Neil Midgely at the Telegraph would have preferred a focus on the actual language-learning process and detail why immigrants should learn English, and indeed assimilate into British society, suggesting that Channel 4 fought shy of doing so because that would challenge the prized left-wing dogma of mulitculturism. Really? Perhaps Channel 4 was just being a little too subtle by including a thoroughly assimilated English-speaking family of Indian heritage as the ordinary British family that hosted Agnieszka from Poland.

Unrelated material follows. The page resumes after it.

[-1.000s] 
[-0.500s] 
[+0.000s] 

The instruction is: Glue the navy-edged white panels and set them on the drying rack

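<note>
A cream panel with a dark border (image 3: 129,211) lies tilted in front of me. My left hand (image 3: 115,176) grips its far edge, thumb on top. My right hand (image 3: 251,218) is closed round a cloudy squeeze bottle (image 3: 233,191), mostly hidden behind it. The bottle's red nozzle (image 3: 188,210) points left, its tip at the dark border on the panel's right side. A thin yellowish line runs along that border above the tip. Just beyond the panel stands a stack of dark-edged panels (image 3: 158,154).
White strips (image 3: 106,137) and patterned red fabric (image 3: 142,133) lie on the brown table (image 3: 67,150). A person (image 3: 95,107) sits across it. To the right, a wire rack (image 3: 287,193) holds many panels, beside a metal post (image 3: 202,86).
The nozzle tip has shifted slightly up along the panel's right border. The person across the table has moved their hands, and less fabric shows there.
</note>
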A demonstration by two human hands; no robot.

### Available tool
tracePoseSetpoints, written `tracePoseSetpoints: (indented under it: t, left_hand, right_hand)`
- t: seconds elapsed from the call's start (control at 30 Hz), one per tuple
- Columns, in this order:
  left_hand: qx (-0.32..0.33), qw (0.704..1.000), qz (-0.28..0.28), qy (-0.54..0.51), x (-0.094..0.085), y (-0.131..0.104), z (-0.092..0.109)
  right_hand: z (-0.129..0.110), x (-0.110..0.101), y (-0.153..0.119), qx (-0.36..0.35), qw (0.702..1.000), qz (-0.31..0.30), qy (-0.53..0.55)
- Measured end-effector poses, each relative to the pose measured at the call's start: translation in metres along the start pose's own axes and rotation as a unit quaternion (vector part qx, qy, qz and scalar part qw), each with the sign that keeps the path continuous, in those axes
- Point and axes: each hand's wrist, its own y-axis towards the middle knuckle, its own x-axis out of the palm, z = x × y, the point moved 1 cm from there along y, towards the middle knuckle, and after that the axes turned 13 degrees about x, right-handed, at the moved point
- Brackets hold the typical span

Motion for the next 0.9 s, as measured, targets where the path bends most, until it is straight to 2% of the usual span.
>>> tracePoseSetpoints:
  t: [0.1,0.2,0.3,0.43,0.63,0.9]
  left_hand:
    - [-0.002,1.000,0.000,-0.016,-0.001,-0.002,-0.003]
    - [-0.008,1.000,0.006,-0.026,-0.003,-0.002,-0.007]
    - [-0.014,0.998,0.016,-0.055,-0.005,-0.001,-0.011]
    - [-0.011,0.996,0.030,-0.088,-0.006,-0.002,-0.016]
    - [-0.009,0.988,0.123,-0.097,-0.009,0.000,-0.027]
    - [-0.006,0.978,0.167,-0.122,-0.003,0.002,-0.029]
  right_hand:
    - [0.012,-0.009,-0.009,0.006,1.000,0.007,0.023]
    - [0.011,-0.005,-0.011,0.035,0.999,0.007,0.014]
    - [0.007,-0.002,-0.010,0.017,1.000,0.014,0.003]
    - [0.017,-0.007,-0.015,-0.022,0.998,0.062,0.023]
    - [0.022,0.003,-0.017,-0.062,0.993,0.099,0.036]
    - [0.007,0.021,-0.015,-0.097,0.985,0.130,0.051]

Tom Melzer at the Guardian and Gerard Gilbert at the Independent were less scathing. The Guardian review helpfully highlighted the many pitfalls that lightly-briefed, well-meaning amateurs frequently topple into headfirst when trying to teach English, as well as the moments of genuine emotion. The Independent focused as much on the entertainment as the educational elements of the programme – imagining Nigel Farrage beaming his approval as Fabian’s host held forth about immigrants “taking English jobs” and having “to look after our own first”.
The survey on Channel 4’s website that accompanies the programme appears to be designed to confirm that the UKIP stance is shared by the majority of viewers. For instance 80% of respondents believe that immigration should be reduced and 78% that immigrants who can’t speak English should not be entitled to claim state benefits. There is no question about whether it’s fair to withhold benefits from people who have worked and paid taxes. As ever, there is no challenge to the misguided belief that it is easy for a new arrival to claim benefits even when in dire need. The question ‘All things considered, how much do you think watching a programme like this will change your attitude toward immigration in the long term?’ left us quite bemused.
We await next week’s programme (30 July) with bated breath. Will the learners’ English language continue to grow in fluency? Will Agnieska review her CV? Have Eileen and Steve learnt to say Apo, not Apple? Will the viewers’ prejudices be challenged or confirmed?